● **COLLECTED DATA**
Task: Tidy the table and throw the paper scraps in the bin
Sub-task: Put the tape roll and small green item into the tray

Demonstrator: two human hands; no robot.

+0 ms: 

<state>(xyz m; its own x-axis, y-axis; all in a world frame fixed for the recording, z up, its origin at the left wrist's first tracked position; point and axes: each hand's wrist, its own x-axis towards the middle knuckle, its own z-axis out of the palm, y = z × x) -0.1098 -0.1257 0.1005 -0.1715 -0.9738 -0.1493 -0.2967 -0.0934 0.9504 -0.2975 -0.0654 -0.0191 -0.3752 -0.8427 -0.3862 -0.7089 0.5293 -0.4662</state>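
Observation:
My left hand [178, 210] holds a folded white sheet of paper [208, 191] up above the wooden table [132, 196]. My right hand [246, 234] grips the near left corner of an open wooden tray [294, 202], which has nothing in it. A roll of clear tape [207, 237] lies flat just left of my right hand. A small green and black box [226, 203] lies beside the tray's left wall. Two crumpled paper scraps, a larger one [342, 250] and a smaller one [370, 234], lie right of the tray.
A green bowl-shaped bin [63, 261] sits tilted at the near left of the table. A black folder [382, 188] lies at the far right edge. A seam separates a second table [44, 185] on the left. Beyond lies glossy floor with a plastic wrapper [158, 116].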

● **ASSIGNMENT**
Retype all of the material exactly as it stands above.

● **RESPONSE FOR THIS EXERCISE**
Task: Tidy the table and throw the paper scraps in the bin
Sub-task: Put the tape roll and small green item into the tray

Demonstrator: two human hands; no robot.

+0 ms: 

<state>(xyz m; its own x-axis, y-axis; all in a world frame fixed for the recording, z up, its origin at the left wrist's first tracked position; point and axes: each hand's wrist, its own x-axis towards the middle knuckle, its own z-axis out of the palm, y = z × x) -0.1098 -0.1257 0.1005 -0.1715 -0.9738 -0.1493 -0.2967 -0.0934 0.9504 -0.2975 -0.0654 -0.0191 -0.3752 -0.8427 -0.3862 -0.7089 0.5293 -0.4662</state>
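Observation:
My left hand [178, 210] holds a folded white sheet of paper [208, 191] up above the wooden table [132, 196]. My right hand [246, 234] grips the near left corner of an open wooden tray [294, 202], which has nothing in it. A roll of clear tape [207, 237] lies flat just left of my right hand. A small green and black box [226, 203] lies beside the tray's left wall. Two crumpled paper scraps, a larger one [342, 250] and a smaller one [370, 234], lie right of the tray.
A green bowl-shaped bin [63, 261] sits tilted at the near left of the table. A black folder [382, 188] lies at the far right edge. A seam separates a second table [44, 185] on the left. Beyond lies glossy floor with a plastic wrapper [158, 116].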

What the exercise asked for has been given in full.